▶ [Problem to solve]:
Retype the whole listing below, character for character.

▶ [Provided records]:
————
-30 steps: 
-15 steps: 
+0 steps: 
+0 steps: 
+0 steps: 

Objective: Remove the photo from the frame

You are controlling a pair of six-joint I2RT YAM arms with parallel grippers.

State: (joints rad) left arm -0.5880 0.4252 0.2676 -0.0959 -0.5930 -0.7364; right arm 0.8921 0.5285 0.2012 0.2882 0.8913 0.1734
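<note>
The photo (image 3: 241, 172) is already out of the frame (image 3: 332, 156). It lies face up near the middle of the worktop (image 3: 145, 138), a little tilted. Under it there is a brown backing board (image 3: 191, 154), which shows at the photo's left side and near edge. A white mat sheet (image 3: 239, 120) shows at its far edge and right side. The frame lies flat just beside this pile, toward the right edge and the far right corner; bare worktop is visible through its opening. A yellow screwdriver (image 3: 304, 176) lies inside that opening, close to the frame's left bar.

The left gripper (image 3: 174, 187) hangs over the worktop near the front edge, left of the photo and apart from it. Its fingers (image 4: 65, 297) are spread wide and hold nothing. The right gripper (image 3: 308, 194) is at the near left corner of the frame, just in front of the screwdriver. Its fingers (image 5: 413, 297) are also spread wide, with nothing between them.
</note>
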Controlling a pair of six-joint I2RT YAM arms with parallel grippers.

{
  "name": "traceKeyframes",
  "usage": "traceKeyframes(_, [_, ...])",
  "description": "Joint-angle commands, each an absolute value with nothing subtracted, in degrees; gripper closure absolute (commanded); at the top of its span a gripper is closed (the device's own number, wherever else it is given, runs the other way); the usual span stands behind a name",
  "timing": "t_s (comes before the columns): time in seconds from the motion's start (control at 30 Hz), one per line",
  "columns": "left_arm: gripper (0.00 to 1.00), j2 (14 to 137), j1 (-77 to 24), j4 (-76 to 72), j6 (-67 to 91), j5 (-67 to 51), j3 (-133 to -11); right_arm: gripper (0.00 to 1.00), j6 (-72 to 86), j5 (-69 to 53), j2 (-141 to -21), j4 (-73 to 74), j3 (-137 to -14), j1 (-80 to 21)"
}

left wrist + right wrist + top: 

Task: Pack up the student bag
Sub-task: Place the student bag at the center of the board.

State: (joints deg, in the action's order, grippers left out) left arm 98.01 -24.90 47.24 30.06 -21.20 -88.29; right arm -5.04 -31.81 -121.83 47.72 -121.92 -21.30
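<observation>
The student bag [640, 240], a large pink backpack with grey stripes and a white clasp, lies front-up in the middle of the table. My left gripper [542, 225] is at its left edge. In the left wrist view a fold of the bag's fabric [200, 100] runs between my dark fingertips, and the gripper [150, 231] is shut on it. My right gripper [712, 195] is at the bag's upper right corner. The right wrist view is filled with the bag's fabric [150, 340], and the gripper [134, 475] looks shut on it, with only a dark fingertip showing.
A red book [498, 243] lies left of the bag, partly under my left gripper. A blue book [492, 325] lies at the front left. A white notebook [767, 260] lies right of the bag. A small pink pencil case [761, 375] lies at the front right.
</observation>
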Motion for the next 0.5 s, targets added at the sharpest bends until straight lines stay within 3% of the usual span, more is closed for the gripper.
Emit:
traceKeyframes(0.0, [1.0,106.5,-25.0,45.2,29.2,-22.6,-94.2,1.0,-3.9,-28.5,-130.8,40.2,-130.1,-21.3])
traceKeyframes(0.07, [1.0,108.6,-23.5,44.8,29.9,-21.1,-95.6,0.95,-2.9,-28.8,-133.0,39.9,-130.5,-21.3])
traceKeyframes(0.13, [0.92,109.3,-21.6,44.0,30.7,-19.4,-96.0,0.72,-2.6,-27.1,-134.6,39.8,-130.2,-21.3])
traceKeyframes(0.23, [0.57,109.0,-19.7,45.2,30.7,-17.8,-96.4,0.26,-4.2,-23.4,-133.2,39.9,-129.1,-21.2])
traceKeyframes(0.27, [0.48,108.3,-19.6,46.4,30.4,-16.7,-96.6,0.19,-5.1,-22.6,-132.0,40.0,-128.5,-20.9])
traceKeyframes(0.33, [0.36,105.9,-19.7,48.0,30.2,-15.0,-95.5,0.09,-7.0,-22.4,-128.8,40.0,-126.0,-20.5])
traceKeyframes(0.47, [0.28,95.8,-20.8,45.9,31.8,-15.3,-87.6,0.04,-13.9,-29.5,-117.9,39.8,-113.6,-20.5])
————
▶ [Solved problem]:
-30 steps: 
-15 steps: 
+0 steps: 
+0 steps: 
+0 steps: 

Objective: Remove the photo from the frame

You are controlling a pair of six-joint I2RT YAM arms with parallel grippers.

State: (joints rad) left arm -0.5880 0.4252 0.2676 -0.0959 -0.5930 -0.7364; right arm 0.8921 0.5285 0.2012 0.2882 0.8913 0.1734
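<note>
The photo (image 3: 241, 172) is already out of the frame (image 3: 332, 156). It lies face up near the middle of the worktop (image 3: 145, 138), a little tilted. Under it there is a brown backing board (image 3: 191, 154), which shows at the photo's left side and near edge. A white mat sheet (image 3: 239, 120) shows at its far edge and right side. The frame lies flat just beside this pile, toward the right edge and the far right corner; bare worktop is visible through its opening. A yellow screwdriver (image 3: 304, 176) lies inside that opening, close to the frame's left bar.

The left gripper (image 3: 174, 187) hangs over the worktop near the front edge, left of the photo and apart from it. Its fingers (image 4: 65, 297) are spread wide and hold nothing. The right gripper (image 3: 308, 194) is at the near left corner of the frame, just in front of the screwdriver. Its fingers (image 5: 413, 297) are also spread wide, with nothing between them.
</note>
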Controlling a pair of six-joint I2RT YAM arms with parallel grippers.

{
  "name": "traceKeyframes",
  "usage": "traceKeyframes(_, [_, ...])",
  "description": "Joint-angle commands, each an absolute value with nothing subtracted, in degrees; gripper closure absolute (commanded); at the top of its span a gripper is closed (the device's own number, wherever else it is given, runs the other way); the usual span stands behind a name",
  "timing": "t_s (comes before the columns): time in seconds from the motion's start (control at 30 Hz), one per line",
  "columns": "left_arm: gripper (0.00 to 1.00), j2 (14 to 137), j1 (-77 to 24), j4 (-76 to 72), j6 (-67 to 91), j5 (-67 to 51), j3 (-133 to -11); right_arm: gripper (0.00 to 1.00), j6 (-72 to 86), j5 (-69 to 53), j2 (-141 to -21), j4 (-73 to 74), j3 (-137 to -14), j1 (-80 to 21)"
}

left wrist + right wrist + top: 

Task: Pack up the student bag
Sub-task: Place the student bag at the center of the board.

State: (joints deg, in the action's order, grippers left out) left arm 98.01 -24.90 47.24 30.06 -21.20 -88.29; right arm -5.04 -31.81 -121.83 47.72 -121.92 -21.30
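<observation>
The student bag [640, 240], a large pink backpack with grey stripes and a white clasp, lies front-up in the middle of the table. My left gripper [542, 225] is at its left edge. In the left wrist view a fold of the bag's fabric [200, 100] runs between my dark fingertips, and the gripper [150, 231] is shut on it. My right gripper [712, 195] is at the bag's upper right corner. The right wrist view is filled with the bag's fabric [150, 340], and the gripper [134, 475] looks shut on it, with only a dark fingertip showing.
A red book [498, 243] lies left of the bag, partly under my left gripper. A blue book [492, 325] lies at the front left. A white notebook [767, 260] lies right of the bag. A small pink pencil case [761, 375] lies at the front right.
</observation>
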Motion for the next 0.5 s, targets added at the sharpest bends until straight lines stay within 3% of the usual span, more is closed for the gripper.
Emit:
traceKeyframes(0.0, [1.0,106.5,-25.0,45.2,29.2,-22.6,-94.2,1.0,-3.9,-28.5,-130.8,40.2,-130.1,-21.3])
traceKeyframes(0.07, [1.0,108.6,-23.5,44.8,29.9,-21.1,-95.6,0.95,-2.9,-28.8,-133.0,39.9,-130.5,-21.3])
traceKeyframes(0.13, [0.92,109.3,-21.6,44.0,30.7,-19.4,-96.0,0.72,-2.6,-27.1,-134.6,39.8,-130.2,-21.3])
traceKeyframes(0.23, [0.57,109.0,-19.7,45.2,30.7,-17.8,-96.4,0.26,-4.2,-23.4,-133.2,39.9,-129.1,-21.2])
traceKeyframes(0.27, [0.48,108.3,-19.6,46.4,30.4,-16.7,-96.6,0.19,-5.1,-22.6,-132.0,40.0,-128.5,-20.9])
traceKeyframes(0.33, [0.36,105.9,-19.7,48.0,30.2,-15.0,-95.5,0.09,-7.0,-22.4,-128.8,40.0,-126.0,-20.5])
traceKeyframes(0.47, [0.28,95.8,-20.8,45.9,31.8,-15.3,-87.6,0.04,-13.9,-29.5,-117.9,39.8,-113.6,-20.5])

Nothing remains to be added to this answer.